Opinion | For the love of money, people will die
Just as Donald Trump is leaving it to individual states to set policies on the novel coronavirus (COVID-19) pandemic, Alabama Gov. Kay Ivey is refusing to issue a shelter-in-place order to try to curb the virus’ reach.
So local mayors and governors in other states are proactively making decisions to protect citizens and to try to slow the infection down.
Jefferson and Shelby counties are the epicenter for the virus in Alabama, which makes sense because a quarter of the state’s population lives here. As of this writing, there were at least 135 cases in Jefferson and Shelby counties. That’s a meaningless number, though, because as you’re reading this a few hours later, the number could have doubled.
To his credit, Mayor Randall Woodfin proposed an ordinance, passed by the City Council, that orders city residents to shelter in place. There are big exceptions – people can leave their homes to go to work and to the grocery store (although companies like Shipt and Instacart will deliver to your home). They can visit their doctors, and walk outside as long as they keep the 6-foot social distancing standard in place. And Woodfin said the police aren’t going to arrest anybody for leaving their house. This isn’t martial law, Woodfin said.
But it is leverage to keep people at home, and to prevent them from mixing in groups and spreading the virus. This highly contagious disease is moving quickly.
In Tuscaloosa, Mayor Walt Maddox has set a curfew from Friday night until April 3. People are not allowed out of their homes from 10 p.m. to five a.m. The goal, Maddox said, is to reduce social gatherings, especially among the city’s young people.

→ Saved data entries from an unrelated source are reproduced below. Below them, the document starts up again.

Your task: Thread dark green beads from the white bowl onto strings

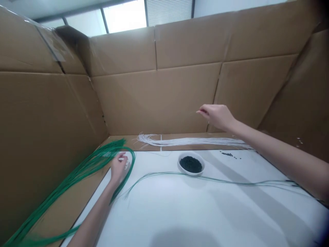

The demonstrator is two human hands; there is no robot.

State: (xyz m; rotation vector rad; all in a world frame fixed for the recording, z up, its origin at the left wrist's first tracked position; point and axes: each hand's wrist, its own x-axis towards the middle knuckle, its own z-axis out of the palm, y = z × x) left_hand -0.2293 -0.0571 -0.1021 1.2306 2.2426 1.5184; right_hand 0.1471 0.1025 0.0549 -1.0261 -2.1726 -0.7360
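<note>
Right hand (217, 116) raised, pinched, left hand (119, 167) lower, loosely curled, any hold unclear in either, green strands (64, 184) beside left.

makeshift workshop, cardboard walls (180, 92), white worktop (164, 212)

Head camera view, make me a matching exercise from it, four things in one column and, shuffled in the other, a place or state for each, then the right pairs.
Things
1. Round white bowl
2. Bundle of thin white strands
3. Bare left hand
4. Bare right hand

Places and states
A. Beside the long bundle of green strands
B. Raised, seen against the brown cardboard back wall
C. Filled with small dark pieces
D. Lying along the foot of the back wall

Right pairs: 1-C, 2-D, 3-A, 4-B.
</note>
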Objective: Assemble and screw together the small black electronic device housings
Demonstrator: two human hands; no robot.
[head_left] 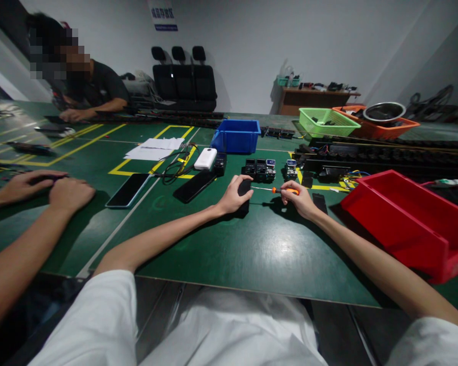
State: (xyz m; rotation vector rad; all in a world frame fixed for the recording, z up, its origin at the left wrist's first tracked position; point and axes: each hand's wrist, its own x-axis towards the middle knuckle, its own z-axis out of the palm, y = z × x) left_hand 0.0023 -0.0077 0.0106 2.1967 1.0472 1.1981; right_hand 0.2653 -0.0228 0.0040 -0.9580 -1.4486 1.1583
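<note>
My left hand [232, 195] grips a small black block-shaped part [245, 190] upright on the green table [213, 249]. In my right hand [299, 198] is a screwdriver [277, 190] with an orange and black handle. Its thin shaft points left, and the tip reaches the side of the black part or stops just short of it; I cannot tell which. Just behind my hands stand several small black modules [260, 169] in a row, with another module [290, 169] a little to the right. A flat black piece [319, 203] lies beside my right wrist.
A red bin [404, 223] stands at right, a blue bin [236, 136] behind the modules. Phones [127, 191], a white power bank [205, 158], cables and papers [152, 149] lie left. A co-worker's hands [66, 190] are at far left; another person [95, 91] sits across.
</note>
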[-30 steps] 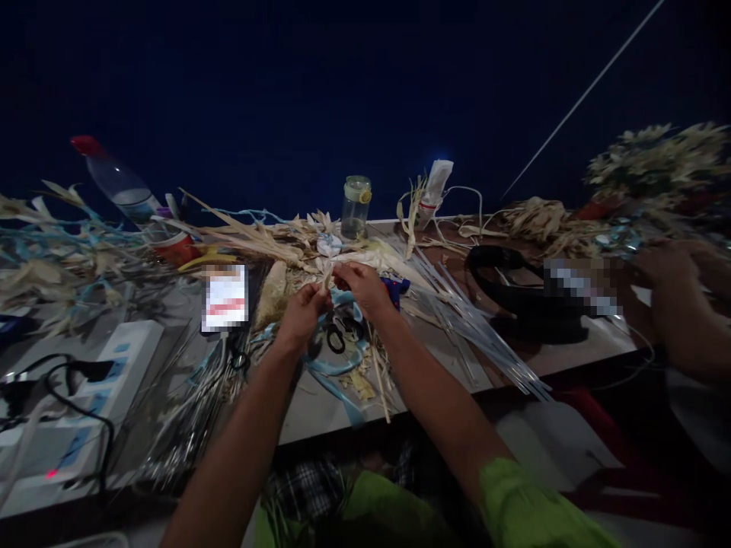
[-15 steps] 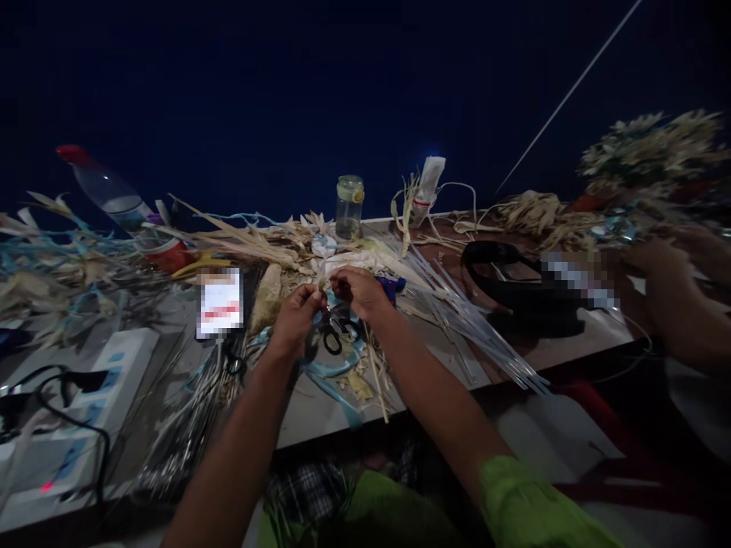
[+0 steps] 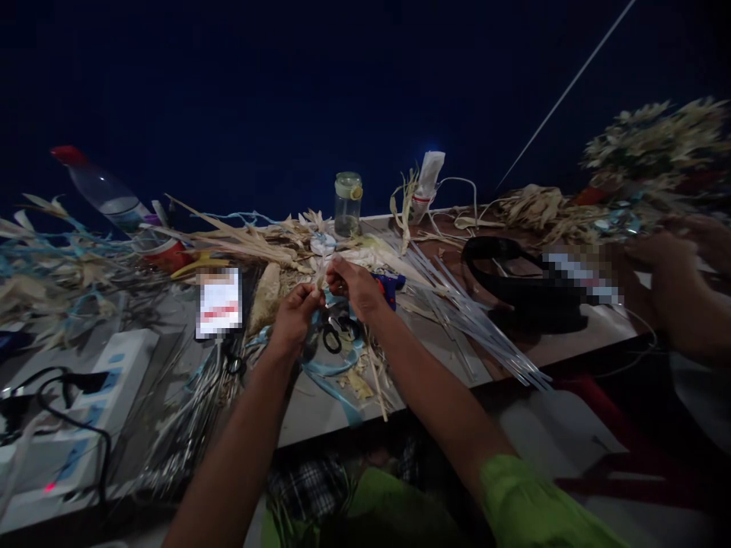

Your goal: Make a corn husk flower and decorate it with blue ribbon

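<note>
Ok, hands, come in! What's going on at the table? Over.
Left hand pinching a pale scrap. Right hand close beside it, grip unclear. Black-handled scissors lying just nearer the body, beside blue ribbon.

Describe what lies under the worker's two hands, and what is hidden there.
Below the left hand and right hand, black-handled scissors, a light-blue strip and dried husk scraps show. The hands cover whatever lies directly beneath.

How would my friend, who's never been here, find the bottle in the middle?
Find the dark blue wall, then the far edge of the table. Beyond the right hand stands a see-through bottle. Its pale yellow-green lid sets it apart from the red-capped bottle farther left.
</note>
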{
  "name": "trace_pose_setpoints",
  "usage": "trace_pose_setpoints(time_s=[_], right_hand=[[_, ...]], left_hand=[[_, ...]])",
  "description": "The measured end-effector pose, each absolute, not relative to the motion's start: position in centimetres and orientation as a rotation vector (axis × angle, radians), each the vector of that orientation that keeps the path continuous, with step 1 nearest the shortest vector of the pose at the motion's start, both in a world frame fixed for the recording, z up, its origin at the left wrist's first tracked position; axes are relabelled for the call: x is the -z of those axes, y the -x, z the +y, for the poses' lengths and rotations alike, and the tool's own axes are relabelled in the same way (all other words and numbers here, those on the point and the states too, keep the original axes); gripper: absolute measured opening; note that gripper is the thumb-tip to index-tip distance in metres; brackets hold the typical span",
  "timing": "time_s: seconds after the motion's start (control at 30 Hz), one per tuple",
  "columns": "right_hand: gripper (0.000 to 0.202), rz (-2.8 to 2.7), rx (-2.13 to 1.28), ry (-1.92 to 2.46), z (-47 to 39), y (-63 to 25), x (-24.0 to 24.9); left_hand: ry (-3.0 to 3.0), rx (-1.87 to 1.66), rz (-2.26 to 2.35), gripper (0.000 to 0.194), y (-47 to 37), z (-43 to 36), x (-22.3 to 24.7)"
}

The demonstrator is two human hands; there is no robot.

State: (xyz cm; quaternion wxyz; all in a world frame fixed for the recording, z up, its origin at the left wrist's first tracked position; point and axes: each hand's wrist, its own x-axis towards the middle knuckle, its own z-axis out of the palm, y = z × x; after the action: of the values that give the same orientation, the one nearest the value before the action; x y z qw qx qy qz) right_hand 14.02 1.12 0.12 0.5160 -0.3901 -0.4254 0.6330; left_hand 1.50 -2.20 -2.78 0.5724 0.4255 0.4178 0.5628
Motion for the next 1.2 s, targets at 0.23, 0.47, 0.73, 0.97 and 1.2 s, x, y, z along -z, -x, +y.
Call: trace_pose_setpoints(time_s=[0.23, 0.47, 0.73, 0.97, 1.2], right_hand=[[0.028, -0.971, -1.446, 0.911, 1.3, -13.5, 0.0], [0.028, -0.774, -1.692, 0.917, 1.4, -13.9, -0.1], [0.027, -0.645, -1.83, 0.922, 1.8, -14.1, 0.6], [0.048, -0.72, -1.551, 0.894, 2.2, -14.8, 0.1], [0.029, -1.216, -1.134, 0.886, 1.2, -14.3, -0.6]], left_hand=[[-1.055, -1.328, 0.985, 0.018, -1.6, -2.1, 3.1], [-0.966, -1.352, 0.848, 0.018, -1.8, -2.1, 3.0], [-0.904, -1.345, 0.862, 0.024, -1.9, -2.4, 2.4], [-0.828, -1.328, 0.812, 0.023, -1.9, -2.4, 2.2], [-0.846, -1.269, 0.772, 0.025, -1.9, -2.3, 2.5]])
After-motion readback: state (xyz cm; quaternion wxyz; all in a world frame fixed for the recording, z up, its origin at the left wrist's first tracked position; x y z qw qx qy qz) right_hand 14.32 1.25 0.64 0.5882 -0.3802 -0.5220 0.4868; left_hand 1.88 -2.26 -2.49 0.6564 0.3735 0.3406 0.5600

Again, that makes sense. And Maddox didn’t rule out other steps, either. As of this writing, Tuscaloosa had just 10 cases, but that number is sure to rise. Still, Maddox is making these important decisions before the cases get out of hand.
Yet, Trump says he wants the nation back open by Easter Sunday (April 12). Ivey says she has no intention of issuing a statewide shelter-in-place order.

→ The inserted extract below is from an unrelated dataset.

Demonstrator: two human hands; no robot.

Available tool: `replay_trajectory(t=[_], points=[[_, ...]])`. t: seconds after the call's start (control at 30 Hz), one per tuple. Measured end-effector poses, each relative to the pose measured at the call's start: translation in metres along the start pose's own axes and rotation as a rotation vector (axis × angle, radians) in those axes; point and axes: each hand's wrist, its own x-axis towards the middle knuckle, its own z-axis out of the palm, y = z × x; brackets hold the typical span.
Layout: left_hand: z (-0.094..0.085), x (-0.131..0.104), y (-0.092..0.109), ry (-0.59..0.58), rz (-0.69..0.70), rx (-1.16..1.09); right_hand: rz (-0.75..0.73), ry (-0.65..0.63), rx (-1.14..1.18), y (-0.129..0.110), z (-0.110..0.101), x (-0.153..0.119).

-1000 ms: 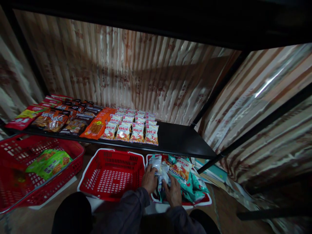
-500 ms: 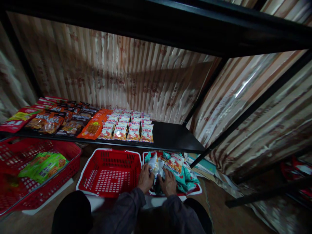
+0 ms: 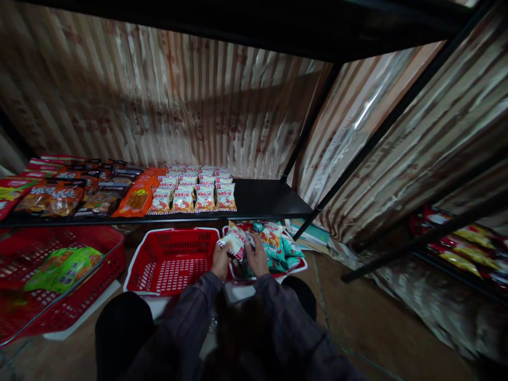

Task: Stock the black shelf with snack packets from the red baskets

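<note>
My left hand point(image 3: 220, 261) grips a small white snack bag point(image 3: 234, 242) with red print, tilted above the left end of the right red basket point(image 3: 296, 269). Close beside it, my right hand point(image 3: 257, 258) has its fingers bent around a whitish piece of snack packaging; whether this is a second bag is hard to see. Under and beside the hands, the basket holds several teal bags point(image 3: 282, 254). Another white snack bag point(image 3: 271, 235) lies on top of them. Rows of matching white snack bags point(image 3: 183, 199) stand on the black shelf point(image 3: 264, 201).
An empty-looking red basket point(image 3: 174, 264) stands left of my hands. Farther left, another red basket point(image 3: 113, 259) contains a green bag point(image 3: 63, 269). Orange and dark snack packs fill the shelf's left part. A slanting black post point(image 3: 317, 209) rises at the right.
My hands have lifted out of the basket's contents slightly, and the white snack bag in my left hand now shows its printed front. The view has shifted to the right.
</note>
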Motion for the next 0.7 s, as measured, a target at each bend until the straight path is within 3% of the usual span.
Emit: replay_trajectory(t=[0.1,0.17,0.27,0.4,0.7], points=[[0.006,-0.006,0.001,-0.042,-0.068,-0.015,0.406,-0.084,0.527,-0.013,0.006,0.003],[0.005,-0.009,0.001,-0.054,-0.123,0.007,0.506,-0.093,0.651,-0.016,0.006,0.005],[0.0,-0.013,0.001,-0.032,-0.175,0.068,0.504,-0.049,0.681,-0.013,0.0,0.007],[-0.001,-0.012,0.005,0.042,-0.137,0.12,0.466,-0.037,0.728,-0.012,-0.013,0.008],[0.027,-0.006,0.026,-0.061,-0.064,0.056,0.337,-0.358,0.728,-0.048,-0.029,-0.004]])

The motivation for both Trump’s and Ivey’s reluctance to act, comes down to one thing: The love of money.
The economy is taking a pounding, that is true. People are dying, too. But Trump would rather people, sick or well, return to their jobs to give a boost to the failing economy. Then, here’s what Ivey said, as reported by Alabama Political Reporter: “We have seen other states in the country doing that (shelter in place, lockdowns), as well as other countries … (but) (w)e are not California. We are not New York. We aren’t even Louisiana. My priority is to keep the Alabama economy going as much as possible, while we take extraordinary measures to keep everyone healthy and safe.”
You can’t do both. That’s already been proven. So to Trump and Ivey, money matters more than saving lives, even those of ourmost vulnerable people.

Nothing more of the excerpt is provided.